The Sri Lanka Chamber of the Pharmaceutical Industry (SLCPI) reiterated its commitment towards raising awareness on ethical marketing, prescribing and use of pharmaceutical drugs, as a key instrument towards minimising the impact of antimicrobial resistance (AMR) in Sri Lanka.
The Chamber echoed these views in light of ‘World Antimicrobial Awareness Week’, which is celebrated annually in November, to raise awareness on global antimicrobial resistance (AMR) and to encourage best practices among the general public, health workers and policymakers to stop the further emergence and spread of drug-resistant infections.
SLCPI noted that the persistent overuse and misuse of antibiotics have encouraged the emergence and spread of AMR, which occurs when microbes, such as bacteria, become resistant to the drugs used to treat them. It is noted that in Sri Lanka, self-medication and insufficient pharmaceutical knowledge amongst pharmacists, have become contributory factors leading towards AMR (National Antibiotics Guidelines, 2016).
Are we taking antibiotics for granted?
The United Nations has declared AMR as one of the top ten global health threats facing humanity, with 700,000 deaths reported each year. They further warned that if no action is taken, drug-resistant diseases could cause 10 million deaths each year by 2050, leaving developing countries in Asia, especially vulnerable to AMR.
According to data from the Sri Lanka College of Microbiologists, bacteria such as S.aureus (MRSA) and S. pneumoniae that cause life-threatening blood infections, have exhibited a resistance rate of 53% and 95% respectively, to first-line antibiotics. While Acinetobacter, a pathogen causing blood, urinary tract and lung infections showed a rate of 38% resistance to even the second-line antibiotics (National AMR Surveillance Data, 2014).

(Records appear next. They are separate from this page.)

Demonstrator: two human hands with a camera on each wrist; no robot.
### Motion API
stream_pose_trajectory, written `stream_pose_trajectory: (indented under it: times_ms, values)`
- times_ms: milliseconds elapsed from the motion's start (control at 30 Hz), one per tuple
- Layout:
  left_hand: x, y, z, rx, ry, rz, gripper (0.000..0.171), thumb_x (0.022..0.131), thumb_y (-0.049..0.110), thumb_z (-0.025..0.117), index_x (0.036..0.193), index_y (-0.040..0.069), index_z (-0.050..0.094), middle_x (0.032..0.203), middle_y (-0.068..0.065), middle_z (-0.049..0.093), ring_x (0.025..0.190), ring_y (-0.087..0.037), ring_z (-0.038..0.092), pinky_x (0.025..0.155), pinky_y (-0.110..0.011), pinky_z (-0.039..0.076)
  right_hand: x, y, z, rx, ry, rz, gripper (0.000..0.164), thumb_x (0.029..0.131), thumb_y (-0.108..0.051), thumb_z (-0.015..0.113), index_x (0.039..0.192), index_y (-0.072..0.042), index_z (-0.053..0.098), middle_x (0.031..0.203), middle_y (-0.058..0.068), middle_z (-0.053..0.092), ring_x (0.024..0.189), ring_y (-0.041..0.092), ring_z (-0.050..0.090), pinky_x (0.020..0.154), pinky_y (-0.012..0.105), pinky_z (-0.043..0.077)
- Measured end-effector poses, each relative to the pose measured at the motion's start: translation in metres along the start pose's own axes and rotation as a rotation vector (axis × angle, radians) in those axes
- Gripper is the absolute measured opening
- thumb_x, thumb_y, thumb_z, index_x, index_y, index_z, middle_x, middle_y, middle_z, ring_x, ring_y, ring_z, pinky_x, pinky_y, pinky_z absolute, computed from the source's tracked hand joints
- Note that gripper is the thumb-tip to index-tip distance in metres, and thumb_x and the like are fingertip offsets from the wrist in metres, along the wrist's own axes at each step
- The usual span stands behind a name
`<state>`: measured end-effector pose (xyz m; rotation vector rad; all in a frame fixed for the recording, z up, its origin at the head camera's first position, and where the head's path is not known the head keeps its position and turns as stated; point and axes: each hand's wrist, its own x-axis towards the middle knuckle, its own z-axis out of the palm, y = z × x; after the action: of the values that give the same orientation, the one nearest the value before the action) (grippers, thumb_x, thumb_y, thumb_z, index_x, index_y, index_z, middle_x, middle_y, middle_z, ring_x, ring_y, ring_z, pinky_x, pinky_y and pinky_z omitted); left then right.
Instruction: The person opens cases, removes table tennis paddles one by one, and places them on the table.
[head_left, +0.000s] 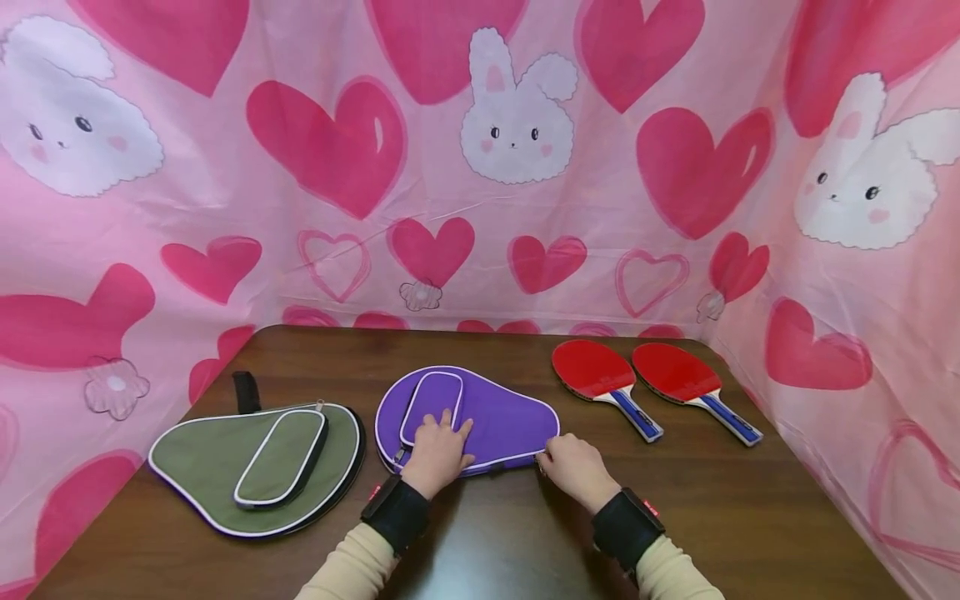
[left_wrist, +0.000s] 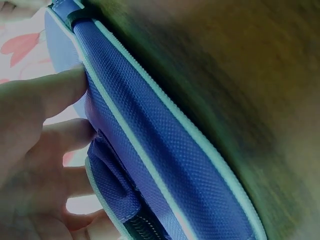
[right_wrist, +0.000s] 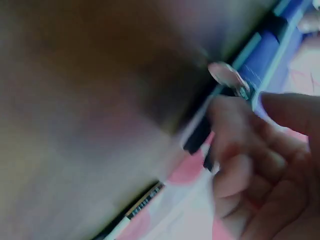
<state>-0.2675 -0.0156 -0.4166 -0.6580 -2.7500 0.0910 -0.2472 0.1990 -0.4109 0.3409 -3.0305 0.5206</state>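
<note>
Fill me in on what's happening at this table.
A person has both hands on a purple paddle case. The left hand rests on its front with fingers spread, by the small pocket. The right hand is at the narrow end, fingers curled beside a shiny tab; blur hides whether they pinch it. A green case lies to the person's left, and two red paddles lie uncased to the right.

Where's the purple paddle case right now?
In the head view, the purple paddle case sits below centre, under the left hand and right of the olive-green paddle case.
</note>
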Motion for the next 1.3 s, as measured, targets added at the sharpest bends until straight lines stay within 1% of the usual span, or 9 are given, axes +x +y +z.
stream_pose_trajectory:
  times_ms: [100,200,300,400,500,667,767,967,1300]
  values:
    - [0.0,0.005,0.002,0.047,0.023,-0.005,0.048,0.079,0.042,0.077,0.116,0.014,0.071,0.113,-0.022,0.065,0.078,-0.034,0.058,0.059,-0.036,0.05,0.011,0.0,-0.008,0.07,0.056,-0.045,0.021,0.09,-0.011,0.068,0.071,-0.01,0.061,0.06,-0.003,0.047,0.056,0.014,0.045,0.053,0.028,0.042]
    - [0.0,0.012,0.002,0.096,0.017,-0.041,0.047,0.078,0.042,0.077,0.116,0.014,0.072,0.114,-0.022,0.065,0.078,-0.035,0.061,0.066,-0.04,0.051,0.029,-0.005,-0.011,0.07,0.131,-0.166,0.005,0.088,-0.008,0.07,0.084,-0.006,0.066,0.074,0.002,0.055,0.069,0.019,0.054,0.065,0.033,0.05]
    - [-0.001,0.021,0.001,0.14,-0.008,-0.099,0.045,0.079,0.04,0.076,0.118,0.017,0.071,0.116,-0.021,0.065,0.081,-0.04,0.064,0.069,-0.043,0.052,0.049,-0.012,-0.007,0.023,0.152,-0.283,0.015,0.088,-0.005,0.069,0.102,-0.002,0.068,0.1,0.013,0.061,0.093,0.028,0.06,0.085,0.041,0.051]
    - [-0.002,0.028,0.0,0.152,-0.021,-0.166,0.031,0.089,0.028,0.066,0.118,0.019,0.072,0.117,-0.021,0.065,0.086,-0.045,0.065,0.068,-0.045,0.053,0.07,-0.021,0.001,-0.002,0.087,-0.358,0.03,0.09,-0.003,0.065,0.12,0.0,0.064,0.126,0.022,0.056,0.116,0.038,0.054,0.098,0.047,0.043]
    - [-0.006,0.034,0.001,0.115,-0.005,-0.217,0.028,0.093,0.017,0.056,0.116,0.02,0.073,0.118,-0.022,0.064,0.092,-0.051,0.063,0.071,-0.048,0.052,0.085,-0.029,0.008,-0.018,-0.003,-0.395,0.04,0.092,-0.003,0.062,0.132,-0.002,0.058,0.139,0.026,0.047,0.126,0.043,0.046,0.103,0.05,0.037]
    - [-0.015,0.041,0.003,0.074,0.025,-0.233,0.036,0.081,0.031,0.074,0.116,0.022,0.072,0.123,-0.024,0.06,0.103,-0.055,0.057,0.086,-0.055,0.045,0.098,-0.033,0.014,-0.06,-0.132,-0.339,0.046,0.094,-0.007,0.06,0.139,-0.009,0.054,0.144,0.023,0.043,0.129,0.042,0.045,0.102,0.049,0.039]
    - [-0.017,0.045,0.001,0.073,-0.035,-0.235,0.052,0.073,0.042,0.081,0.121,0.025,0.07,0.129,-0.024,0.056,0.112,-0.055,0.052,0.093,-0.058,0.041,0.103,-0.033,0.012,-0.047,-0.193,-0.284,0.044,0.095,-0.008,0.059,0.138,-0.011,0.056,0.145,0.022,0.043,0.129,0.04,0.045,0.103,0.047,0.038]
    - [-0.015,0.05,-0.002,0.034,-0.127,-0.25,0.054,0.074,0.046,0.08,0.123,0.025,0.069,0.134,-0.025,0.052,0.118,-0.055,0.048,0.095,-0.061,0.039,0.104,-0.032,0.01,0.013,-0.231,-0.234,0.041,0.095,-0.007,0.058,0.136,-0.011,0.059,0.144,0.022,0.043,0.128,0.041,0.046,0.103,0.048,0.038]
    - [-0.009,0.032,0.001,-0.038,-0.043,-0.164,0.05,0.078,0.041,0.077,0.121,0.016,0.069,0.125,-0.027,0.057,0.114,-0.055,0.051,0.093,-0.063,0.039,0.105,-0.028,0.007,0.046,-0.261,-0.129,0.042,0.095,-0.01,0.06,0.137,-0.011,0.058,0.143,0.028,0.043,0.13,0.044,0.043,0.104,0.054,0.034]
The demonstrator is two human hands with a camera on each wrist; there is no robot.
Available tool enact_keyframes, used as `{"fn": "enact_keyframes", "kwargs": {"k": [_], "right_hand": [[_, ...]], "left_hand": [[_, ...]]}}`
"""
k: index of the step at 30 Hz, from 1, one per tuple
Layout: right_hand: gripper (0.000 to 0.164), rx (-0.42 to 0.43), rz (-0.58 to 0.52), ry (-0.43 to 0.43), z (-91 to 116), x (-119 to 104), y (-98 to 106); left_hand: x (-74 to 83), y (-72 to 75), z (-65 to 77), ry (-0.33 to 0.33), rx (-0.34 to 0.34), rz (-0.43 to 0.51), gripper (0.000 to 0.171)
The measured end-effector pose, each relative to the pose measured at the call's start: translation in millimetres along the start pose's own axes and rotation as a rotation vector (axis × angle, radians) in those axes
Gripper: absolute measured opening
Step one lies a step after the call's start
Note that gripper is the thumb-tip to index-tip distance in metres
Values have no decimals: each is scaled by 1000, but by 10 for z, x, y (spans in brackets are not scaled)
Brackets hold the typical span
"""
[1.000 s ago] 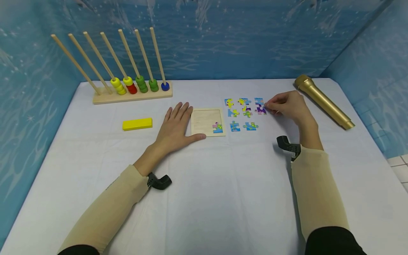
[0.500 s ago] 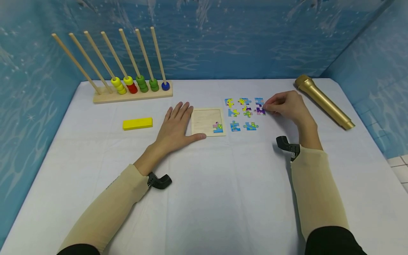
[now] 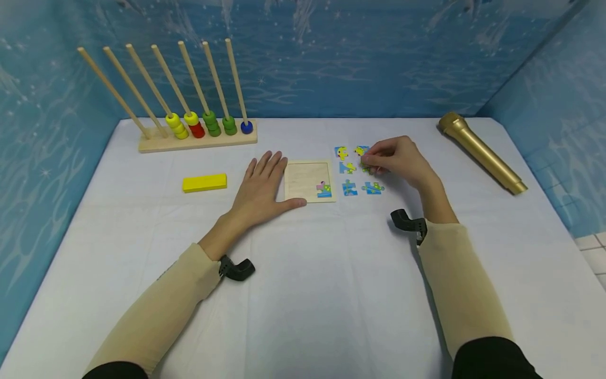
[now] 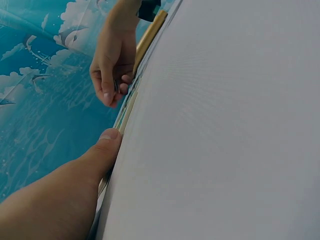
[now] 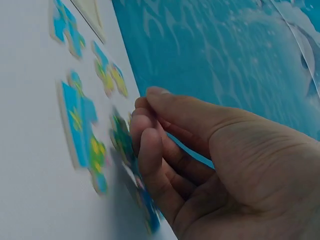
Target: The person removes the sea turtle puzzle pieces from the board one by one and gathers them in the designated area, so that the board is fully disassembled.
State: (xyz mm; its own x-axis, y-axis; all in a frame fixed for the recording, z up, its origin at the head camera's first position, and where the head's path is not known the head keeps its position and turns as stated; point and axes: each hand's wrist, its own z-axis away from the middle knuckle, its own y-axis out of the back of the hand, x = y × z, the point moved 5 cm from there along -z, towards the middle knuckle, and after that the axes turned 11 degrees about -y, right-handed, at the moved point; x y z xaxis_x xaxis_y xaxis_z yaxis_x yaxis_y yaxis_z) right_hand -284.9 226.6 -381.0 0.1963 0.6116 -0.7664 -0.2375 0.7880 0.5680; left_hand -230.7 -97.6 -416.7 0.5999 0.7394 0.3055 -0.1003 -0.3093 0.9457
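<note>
In the head view my left hand (image 3: 258,192) lies flat on the table, fingers spread and touching the left edge of a square wooden puzzle tray (image 3: 305,198). One puzzle piece (image 3: 324,190) sits in its lower right corner. My right hand (image 3: 400,160) hovers over the loose puzzle pieces (image 3: 373,188), thumb and fingertips together at a yellow-and-blue piece (image 3: 361,150). In the right wrist view no piece shows between those fingertips; a darker piece (image 5: 121,135) lies just beyond them. The rightmost pieces are covered by the right hand in the head view.
A yellow block (image 3: 204,183) lies left of the left hand. At the back left stands a wooden rack (image 3: 199,143) with tall pegs and coloured beads. A gold microphone (image 3: 483,152) lies at the right. Blue printed cloth (image 3: 303,68) walls the table in.
My right hand has moved left from the purple piece at the right side of the group to the middle pieces. The left hand has stayed in place.
</note>
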Motion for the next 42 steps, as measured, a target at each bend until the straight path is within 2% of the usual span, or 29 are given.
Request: {"fn": "enact_keyframes", "kwargs": {"k": [9,18,25,32,40,42], "right_hand": [[20,-177,-12,118,48,-347,-475],[16,-277,-5,160,55,-402,-764],[14,-260,64,154,92,-459,-806],[17,-283,162,150,133,-473,-793],[21,-305,179,68,188,-472,-803],[21,-298,174,71,192,-474,-818]], "left_hand": [[-16,20,0,0,11,0,112],[-25,41,25,0,28,19,110],[-44,48,42,3,33,14,111],[-31,32,-3,-6,36,3,111],[-18,14,-18,-2,35,5,110],[-33,13,-7,2,35,3,111]]}}
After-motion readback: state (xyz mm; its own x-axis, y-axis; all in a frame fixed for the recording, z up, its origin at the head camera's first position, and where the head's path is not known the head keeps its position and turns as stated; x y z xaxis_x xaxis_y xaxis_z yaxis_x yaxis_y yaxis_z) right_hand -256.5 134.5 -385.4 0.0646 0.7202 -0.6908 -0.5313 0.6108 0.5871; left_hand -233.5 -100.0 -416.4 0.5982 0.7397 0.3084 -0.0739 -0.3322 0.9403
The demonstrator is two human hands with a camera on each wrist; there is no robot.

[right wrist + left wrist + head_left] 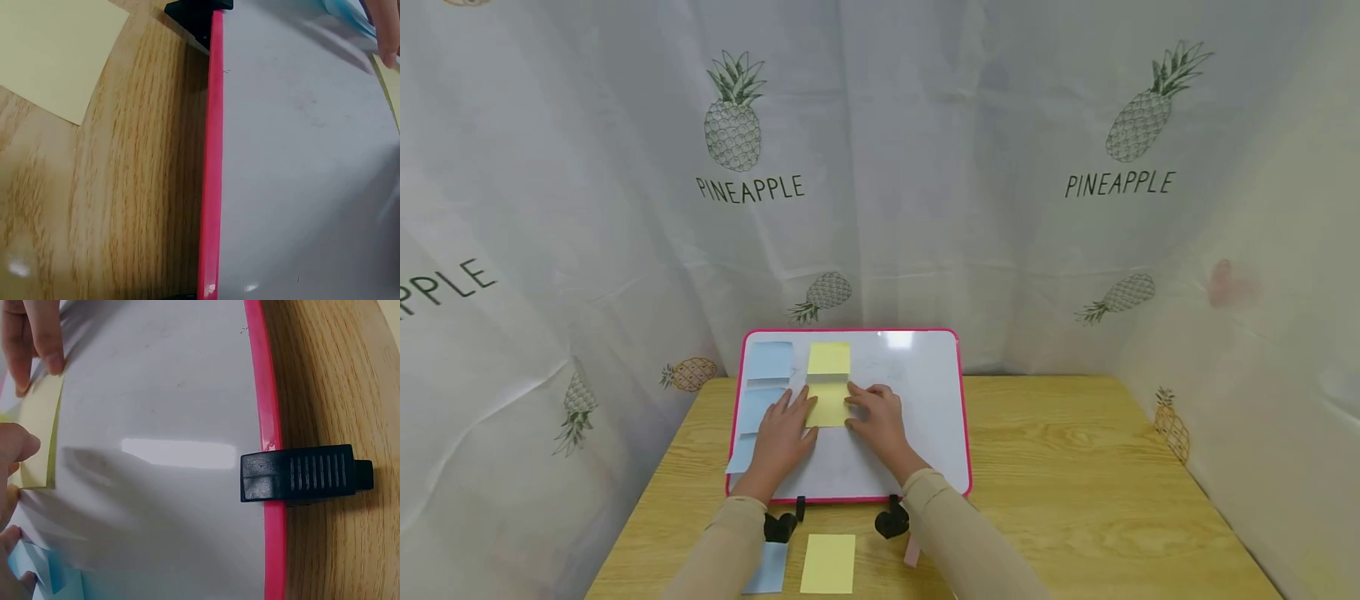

Compounding the issue is the insufficient pharmaceutical knowledge of antibiotics among pharmacists. According to a study in 2017, it was witnessed that 90% of the time, pharmacists contributed to the irrational practice of self-medication with antibiotics where medicines were issued for illnesses relating to respiratory symptoms, fever, wounds and urinary symptoms (Ceylon Medical Journal, 2017). It is noteworthy that antibiotics cannot be dispensed without a valid prescription in Sri Lanka as they are categorised as prescription-only medicine.
AMR – An urgent call for action
Valuing the importance of addressing antimicrobial resistance, the membership of SLCPI stressed that they are continuing to work towards promoting ethical marketing and prescription of drugs with relevant stakeholders, which is pivotal to addressing AMR.
“As an apex body, we have recognised the need to uphold the highest ethical standards in all aspects of our industry to ensure the well-being and health of the patient. This means taking a conscious step towards a patient-centric approach from a product-centric one,” SLCPI Vice President and head of the ethics committee, Azam Jaward remarked.
The Chamber noted that several principals of the SLCPI membership are part of the AMR Industry Alliance, which is one of the largest private-sector coalitions aimed at providing sustainable solutions to curb antimicrobial resistance. With over 100 biotech, diagnostics, generics and research-based pharmaceutical companies and associations joining forces and, as signatory companies of the Davos Declaration, these companies are committed to reducing the development of antimicrobial resistance; investing in R&D; and, improving access to high-quality antibiotics and vaccines (AMR Industry Alliance, 2020).
“It is evident that there needs to be an urgent and coordinated action to address AMR and one way we can achieve this is by working collaboratively with the government and relevant stakeholders to educate healthcare professionals and patients on the value and importance of using antibiotics appropriately”, he added.
SLCPI serves as the representative of over 60 members who account for more than 80% of the private pharmaceutical industry, spanning manufacturers, importers, distributors and retailers. These stakeholders supply Sri Lankan patients with 800 molecules from 364 manufacturers from across the world.